- Problem details
Only one stretch of the listing below is wanted. Give it again exactly, from the line with "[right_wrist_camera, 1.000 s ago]" through the line with "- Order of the".

- Information
[Start of Attachment]
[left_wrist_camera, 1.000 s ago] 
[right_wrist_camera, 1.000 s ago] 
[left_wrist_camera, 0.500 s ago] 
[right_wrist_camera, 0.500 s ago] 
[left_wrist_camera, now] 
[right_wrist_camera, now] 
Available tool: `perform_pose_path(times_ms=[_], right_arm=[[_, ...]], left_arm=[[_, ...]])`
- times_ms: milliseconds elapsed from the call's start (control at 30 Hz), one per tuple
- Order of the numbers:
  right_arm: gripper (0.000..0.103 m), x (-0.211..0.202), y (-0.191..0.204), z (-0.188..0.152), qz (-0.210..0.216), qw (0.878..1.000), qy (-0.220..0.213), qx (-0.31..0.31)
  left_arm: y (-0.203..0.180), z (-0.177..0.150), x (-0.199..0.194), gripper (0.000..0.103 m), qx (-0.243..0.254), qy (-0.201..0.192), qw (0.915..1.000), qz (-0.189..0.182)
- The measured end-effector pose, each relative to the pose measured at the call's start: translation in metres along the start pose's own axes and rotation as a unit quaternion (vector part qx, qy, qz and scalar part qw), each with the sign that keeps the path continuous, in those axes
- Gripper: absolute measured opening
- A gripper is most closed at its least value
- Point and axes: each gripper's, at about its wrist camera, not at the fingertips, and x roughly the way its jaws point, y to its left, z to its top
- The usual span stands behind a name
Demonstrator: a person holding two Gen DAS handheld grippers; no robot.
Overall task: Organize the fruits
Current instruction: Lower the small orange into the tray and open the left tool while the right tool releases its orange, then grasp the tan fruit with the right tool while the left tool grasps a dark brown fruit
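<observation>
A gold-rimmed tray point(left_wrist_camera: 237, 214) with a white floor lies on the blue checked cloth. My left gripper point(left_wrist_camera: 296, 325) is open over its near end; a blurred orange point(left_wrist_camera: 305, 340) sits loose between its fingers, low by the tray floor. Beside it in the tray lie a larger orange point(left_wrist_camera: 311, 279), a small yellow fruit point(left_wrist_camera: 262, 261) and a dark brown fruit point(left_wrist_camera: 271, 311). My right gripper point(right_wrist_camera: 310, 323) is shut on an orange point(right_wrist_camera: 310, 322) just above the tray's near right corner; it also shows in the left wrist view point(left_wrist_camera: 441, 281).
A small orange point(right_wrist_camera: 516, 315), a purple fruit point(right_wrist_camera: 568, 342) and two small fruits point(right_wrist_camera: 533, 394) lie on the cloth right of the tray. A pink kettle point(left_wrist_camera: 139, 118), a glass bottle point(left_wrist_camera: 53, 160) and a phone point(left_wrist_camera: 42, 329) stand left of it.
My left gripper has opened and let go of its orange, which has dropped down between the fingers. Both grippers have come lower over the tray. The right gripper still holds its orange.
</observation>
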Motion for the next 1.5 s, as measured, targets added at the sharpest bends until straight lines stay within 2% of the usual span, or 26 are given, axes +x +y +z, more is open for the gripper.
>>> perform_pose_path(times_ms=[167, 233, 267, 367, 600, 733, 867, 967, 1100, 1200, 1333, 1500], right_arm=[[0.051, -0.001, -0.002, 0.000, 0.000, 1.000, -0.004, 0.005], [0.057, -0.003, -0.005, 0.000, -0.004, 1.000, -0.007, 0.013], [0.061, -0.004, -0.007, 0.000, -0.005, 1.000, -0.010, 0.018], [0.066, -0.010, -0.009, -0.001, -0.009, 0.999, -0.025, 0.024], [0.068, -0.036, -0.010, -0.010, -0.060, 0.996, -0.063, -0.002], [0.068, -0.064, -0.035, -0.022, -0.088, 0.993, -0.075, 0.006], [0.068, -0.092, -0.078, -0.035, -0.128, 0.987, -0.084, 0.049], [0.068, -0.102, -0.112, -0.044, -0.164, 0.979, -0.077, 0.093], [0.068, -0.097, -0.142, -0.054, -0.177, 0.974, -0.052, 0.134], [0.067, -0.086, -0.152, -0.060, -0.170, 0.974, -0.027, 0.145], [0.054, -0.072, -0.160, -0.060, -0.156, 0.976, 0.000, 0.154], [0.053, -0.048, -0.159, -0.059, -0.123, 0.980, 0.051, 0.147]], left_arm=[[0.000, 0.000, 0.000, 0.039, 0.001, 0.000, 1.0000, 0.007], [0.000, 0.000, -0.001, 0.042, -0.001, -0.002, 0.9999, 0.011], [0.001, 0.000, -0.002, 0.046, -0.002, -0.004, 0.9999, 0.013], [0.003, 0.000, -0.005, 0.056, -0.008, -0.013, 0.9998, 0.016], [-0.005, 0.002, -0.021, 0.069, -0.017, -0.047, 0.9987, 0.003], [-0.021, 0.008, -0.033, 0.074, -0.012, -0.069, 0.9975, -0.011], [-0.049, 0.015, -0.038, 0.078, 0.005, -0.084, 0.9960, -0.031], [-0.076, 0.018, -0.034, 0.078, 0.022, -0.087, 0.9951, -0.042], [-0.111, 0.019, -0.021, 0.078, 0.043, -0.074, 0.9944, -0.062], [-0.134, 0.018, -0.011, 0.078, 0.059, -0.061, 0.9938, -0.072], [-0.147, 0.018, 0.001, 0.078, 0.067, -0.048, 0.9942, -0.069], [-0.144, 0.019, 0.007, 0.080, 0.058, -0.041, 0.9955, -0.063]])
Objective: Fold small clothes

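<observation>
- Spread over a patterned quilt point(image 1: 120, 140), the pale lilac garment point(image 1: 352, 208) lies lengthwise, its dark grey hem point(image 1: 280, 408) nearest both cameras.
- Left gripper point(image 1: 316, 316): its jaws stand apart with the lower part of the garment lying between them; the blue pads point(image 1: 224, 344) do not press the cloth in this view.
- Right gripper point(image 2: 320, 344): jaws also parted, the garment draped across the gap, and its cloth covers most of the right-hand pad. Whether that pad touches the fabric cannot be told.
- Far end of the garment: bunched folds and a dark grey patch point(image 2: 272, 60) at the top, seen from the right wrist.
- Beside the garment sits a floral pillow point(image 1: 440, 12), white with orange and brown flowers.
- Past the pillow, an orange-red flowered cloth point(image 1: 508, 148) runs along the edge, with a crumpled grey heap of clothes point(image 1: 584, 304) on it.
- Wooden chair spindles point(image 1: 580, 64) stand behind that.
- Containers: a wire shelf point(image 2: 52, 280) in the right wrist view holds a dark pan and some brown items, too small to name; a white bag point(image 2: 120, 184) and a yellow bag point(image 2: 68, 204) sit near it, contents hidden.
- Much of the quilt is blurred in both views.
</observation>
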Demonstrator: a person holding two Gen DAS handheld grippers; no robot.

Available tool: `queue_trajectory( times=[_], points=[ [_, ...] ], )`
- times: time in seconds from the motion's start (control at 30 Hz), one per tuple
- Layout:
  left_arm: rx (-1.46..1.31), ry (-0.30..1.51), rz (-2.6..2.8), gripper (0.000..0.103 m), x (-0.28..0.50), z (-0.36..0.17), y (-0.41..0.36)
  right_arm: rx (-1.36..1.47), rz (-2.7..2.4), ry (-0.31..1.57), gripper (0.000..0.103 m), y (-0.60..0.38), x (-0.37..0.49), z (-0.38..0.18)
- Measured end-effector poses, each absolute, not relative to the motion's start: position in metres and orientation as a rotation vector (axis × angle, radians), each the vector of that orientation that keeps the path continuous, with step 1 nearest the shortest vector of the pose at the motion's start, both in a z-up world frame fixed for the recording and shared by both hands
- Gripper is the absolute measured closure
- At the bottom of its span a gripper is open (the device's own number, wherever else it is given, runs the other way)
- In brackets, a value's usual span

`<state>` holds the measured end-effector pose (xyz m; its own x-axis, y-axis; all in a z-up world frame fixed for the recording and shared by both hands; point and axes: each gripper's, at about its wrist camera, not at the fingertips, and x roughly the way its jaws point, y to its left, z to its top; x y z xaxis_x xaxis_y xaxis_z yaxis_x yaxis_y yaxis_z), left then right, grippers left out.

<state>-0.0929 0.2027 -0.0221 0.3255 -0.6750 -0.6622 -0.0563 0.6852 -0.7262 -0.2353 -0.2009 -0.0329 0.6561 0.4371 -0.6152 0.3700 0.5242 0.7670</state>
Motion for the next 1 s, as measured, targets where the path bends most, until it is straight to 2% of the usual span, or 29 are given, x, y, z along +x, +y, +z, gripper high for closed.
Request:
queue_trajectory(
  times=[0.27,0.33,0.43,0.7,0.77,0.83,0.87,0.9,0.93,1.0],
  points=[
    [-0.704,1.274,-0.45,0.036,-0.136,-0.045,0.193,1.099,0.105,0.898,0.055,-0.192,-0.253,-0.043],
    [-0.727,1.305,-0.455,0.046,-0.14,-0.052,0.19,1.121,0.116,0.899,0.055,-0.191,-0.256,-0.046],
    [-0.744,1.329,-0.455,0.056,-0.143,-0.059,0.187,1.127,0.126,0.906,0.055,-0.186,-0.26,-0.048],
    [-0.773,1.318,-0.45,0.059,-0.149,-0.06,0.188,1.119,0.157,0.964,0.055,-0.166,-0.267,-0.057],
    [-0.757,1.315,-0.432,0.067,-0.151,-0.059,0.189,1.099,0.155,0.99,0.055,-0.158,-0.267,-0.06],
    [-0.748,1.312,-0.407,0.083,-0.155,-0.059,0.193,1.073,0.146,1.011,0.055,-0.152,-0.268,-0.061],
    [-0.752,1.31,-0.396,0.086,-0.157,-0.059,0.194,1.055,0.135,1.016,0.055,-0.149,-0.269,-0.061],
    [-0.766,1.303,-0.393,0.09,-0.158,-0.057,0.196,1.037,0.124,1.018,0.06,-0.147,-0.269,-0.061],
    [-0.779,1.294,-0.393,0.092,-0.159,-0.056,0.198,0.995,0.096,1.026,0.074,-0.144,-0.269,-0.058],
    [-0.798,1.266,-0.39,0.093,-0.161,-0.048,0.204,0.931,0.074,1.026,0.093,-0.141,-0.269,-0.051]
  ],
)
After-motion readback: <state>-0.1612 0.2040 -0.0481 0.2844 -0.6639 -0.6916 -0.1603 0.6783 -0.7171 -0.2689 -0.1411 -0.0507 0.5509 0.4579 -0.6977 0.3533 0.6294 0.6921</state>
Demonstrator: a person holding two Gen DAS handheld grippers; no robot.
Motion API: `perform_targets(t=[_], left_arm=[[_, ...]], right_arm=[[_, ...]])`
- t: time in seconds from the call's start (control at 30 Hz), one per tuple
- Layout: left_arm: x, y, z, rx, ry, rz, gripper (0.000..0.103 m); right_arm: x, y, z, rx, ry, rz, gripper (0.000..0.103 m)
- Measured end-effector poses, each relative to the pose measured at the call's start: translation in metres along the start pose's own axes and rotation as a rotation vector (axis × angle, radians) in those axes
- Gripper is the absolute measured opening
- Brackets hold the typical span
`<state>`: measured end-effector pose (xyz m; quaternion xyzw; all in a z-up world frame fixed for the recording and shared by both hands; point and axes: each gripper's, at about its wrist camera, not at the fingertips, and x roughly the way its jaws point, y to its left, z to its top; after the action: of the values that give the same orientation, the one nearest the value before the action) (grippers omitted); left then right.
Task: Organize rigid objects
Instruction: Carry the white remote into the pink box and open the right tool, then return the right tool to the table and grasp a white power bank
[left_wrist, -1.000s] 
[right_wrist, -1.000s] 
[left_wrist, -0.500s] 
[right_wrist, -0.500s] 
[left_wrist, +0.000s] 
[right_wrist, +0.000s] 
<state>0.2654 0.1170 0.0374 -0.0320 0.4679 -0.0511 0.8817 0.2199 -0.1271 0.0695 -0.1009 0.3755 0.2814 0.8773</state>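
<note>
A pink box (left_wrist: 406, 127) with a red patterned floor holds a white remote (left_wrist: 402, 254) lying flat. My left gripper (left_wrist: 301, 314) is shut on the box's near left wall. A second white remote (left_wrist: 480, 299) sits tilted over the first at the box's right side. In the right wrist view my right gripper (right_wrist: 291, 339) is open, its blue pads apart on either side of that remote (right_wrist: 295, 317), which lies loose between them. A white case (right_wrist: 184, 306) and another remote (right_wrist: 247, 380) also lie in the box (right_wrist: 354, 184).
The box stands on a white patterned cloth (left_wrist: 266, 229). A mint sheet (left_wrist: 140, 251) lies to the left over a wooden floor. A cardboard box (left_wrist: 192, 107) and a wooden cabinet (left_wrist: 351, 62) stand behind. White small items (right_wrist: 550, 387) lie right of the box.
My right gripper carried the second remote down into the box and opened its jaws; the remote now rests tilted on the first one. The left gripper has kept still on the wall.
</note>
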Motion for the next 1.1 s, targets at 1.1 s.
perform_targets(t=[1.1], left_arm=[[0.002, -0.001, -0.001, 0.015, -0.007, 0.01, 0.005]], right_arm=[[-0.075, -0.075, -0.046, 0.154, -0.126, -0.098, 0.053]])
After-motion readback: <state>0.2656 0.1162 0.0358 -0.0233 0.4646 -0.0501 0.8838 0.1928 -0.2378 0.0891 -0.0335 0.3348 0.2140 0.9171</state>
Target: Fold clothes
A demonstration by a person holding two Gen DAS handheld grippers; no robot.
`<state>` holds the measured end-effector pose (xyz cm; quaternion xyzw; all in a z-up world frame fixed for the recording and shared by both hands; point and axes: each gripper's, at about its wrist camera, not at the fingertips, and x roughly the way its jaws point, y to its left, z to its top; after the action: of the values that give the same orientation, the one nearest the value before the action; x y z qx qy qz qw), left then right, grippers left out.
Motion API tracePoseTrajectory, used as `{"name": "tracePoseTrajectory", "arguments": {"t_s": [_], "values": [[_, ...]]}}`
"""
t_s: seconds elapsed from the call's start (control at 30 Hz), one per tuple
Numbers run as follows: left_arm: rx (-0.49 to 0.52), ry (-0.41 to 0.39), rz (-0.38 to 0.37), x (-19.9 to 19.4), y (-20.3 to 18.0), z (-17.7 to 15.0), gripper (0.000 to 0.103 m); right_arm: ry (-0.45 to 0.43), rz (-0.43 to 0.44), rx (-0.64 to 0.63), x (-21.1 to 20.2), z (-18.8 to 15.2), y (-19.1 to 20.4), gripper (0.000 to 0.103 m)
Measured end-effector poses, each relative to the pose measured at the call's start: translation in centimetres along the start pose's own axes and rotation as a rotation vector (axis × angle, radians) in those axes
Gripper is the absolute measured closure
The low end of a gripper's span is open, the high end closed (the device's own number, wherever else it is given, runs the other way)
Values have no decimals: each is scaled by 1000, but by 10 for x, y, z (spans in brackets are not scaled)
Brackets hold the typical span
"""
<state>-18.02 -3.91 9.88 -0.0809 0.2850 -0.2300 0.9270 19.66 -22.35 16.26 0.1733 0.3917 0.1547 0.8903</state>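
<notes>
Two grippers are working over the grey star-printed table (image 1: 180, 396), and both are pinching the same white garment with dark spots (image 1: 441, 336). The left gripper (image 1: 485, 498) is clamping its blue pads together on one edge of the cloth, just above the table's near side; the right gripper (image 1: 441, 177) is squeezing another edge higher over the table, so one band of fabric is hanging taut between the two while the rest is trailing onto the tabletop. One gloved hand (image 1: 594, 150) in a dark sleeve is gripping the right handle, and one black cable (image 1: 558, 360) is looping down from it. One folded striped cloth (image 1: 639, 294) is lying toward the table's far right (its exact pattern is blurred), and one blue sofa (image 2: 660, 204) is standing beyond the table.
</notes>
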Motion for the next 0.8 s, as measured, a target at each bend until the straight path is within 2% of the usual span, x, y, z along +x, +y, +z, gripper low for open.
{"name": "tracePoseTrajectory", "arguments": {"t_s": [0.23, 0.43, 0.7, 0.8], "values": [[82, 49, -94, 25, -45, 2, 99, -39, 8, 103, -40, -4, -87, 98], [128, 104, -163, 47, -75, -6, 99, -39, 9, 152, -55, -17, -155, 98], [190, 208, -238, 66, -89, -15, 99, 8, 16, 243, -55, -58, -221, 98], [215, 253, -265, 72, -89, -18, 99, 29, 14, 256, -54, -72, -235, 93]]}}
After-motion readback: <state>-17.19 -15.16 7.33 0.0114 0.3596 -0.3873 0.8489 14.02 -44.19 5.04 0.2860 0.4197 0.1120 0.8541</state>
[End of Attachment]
- Output for this task
[right_wrist_camera, 1.000 s ago] 
[left_wrist_camera, 0.500 s ago] 
[right_wrist_camera, 0.500 s ago] 
[left_wrist_camera, now] 
[right_wrist_camera, now] 
Available tool: `perform_pose_path(times_ms=[_], right_arm=[[_, ...]], left_arm=[[_, ...]])`
- times_ms: milliseconds elapsed from the call's start (control at 30 Hz), one per tuple
- Order of the numbers:

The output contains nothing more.